### DIRECTIONS
What lines of the material below include the string "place"? Copy all of them.

### EXERCISE MATERIALS
━━━

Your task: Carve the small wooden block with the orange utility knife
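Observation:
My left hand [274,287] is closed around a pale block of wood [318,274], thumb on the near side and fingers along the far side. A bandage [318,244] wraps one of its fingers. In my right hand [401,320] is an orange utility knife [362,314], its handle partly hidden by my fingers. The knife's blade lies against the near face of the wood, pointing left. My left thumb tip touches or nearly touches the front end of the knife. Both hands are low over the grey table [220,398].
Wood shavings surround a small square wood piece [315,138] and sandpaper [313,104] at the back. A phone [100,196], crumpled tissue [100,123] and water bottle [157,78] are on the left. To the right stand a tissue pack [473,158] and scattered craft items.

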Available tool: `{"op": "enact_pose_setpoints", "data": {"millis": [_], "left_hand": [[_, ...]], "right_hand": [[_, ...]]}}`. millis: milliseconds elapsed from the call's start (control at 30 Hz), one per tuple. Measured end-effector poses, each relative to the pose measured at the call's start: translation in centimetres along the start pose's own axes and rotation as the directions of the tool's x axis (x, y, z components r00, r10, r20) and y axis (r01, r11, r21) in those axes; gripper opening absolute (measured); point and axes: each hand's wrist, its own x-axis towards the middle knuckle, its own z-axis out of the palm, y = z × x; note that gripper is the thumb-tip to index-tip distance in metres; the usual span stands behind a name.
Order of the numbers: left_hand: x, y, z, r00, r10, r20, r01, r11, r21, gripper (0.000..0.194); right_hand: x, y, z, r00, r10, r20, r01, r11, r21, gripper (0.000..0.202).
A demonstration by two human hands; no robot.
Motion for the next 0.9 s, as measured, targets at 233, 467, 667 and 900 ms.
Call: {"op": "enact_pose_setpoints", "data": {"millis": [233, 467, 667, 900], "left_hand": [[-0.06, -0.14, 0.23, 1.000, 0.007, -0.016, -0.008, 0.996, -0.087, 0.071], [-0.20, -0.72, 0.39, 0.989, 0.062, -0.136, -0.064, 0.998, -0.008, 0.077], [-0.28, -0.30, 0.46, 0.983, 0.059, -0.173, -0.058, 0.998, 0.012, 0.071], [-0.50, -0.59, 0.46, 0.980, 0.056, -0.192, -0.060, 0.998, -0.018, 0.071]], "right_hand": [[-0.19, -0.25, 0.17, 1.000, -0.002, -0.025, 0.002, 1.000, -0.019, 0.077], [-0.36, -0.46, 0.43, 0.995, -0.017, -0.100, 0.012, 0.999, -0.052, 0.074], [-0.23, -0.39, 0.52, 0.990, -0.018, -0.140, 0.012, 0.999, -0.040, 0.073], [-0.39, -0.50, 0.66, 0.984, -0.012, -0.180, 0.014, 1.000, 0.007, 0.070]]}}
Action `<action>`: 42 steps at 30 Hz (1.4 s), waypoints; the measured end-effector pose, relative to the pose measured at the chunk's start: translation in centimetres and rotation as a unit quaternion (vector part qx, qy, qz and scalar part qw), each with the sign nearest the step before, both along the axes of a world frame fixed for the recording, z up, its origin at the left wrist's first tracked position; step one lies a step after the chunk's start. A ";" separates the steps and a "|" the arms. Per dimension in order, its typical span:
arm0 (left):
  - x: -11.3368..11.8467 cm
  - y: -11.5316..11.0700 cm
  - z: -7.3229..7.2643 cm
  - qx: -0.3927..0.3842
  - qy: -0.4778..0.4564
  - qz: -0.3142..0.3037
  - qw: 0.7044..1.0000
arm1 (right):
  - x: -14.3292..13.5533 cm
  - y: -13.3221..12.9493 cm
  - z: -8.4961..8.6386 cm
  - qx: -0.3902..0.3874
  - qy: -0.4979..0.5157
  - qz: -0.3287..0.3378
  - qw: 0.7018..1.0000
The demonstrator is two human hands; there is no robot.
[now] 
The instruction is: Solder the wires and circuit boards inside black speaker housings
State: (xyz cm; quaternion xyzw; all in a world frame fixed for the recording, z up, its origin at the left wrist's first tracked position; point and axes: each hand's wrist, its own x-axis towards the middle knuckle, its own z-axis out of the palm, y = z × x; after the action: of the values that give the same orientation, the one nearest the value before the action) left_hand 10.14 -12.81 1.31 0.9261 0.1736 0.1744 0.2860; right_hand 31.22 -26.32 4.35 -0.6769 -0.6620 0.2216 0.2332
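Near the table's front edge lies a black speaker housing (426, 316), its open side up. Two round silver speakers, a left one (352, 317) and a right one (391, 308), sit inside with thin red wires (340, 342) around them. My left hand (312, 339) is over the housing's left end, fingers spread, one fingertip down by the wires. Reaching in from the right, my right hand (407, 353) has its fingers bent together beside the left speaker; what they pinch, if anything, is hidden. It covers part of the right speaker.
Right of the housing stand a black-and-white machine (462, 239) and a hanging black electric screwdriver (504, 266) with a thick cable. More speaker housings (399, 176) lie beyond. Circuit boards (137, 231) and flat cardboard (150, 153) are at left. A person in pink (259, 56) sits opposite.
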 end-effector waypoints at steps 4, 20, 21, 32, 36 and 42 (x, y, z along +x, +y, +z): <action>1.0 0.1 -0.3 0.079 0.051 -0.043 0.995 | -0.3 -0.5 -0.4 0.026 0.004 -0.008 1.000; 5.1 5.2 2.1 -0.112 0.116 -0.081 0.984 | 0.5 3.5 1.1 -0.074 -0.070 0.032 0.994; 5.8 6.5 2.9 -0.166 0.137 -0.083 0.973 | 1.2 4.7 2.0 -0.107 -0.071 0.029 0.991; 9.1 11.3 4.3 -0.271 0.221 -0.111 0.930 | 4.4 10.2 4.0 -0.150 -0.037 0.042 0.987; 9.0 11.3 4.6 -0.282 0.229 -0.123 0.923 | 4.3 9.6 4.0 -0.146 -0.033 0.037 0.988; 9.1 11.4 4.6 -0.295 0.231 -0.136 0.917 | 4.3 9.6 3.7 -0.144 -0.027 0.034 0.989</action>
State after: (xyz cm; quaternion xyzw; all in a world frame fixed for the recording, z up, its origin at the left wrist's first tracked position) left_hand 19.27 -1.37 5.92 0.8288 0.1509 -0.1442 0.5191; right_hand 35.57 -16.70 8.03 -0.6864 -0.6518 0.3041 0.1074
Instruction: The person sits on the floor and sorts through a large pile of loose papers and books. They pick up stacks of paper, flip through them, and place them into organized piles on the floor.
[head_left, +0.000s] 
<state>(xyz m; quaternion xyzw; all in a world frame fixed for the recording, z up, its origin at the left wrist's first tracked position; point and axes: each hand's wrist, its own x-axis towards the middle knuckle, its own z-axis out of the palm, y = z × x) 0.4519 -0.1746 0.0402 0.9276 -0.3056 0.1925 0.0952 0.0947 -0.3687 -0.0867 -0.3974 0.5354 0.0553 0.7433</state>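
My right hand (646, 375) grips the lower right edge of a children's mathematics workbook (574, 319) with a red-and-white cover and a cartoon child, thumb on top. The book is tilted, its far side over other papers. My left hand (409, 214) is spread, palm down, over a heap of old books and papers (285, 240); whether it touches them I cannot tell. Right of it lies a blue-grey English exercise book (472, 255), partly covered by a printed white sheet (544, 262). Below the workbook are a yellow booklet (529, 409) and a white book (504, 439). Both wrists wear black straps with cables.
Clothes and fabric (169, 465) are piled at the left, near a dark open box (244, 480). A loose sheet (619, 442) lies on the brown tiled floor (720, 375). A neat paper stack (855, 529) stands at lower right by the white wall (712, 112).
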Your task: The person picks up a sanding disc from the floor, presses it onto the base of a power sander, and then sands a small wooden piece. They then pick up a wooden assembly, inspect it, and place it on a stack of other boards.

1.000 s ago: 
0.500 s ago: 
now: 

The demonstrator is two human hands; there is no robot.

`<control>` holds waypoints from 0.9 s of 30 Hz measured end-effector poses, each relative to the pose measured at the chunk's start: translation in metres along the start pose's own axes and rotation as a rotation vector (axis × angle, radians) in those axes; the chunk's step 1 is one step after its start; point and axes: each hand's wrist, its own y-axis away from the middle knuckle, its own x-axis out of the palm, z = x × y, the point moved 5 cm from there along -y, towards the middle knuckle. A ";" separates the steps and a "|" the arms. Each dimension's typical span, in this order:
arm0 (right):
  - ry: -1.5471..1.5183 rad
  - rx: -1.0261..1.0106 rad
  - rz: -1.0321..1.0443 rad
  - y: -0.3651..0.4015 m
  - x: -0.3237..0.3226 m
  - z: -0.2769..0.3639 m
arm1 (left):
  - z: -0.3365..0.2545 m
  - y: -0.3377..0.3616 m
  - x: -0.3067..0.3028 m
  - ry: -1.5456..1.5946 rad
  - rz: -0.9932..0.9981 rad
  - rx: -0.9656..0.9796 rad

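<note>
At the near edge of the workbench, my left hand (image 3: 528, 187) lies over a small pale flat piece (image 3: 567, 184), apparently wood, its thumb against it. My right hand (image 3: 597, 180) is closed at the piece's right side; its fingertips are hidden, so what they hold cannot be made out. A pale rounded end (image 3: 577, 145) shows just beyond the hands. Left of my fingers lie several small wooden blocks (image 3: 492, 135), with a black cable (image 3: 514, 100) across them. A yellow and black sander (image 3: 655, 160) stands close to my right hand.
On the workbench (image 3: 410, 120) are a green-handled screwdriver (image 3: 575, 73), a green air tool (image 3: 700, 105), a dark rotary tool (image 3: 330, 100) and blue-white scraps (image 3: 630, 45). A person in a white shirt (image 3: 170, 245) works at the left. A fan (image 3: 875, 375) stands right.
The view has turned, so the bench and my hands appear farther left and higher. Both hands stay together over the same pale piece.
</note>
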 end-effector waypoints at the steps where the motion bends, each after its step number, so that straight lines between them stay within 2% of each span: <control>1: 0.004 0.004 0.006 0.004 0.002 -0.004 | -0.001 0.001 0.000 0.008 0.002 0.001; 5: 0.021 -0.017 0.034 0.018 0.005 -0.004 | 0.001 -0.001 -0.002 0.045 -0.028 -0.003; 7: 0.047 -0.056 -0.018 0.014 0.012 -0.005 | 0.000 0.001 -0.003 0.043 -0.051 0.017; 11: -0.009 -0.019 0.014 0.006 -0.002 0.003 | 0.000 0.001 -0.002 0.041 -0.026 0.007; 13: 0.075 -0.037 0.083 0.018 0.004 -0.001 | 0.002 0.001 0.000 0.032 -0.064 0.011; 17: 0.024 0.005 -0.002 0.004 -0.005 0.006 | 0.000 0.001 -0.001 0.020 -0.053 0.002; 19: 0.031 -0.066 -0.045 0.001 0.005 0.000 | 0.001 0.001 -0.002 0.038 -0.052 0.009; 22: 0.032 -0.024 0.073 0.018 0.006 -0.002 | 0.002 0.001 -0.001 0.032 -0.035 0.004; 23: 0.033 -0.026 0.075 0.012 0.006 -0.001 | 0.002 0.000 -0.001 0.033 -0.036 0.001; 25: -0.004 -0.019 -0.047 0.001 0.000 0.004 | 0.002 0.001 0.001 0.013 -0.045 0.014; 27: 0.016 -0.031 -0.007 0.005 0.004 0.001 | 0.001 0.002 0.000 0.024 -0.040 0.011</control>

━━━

### OUTPUT
Instruction: The person sits on the floor and sorts through a large pile of loose papers and books. They pick up stacks of paper, flip through them, and place them into organized piles on the floor.
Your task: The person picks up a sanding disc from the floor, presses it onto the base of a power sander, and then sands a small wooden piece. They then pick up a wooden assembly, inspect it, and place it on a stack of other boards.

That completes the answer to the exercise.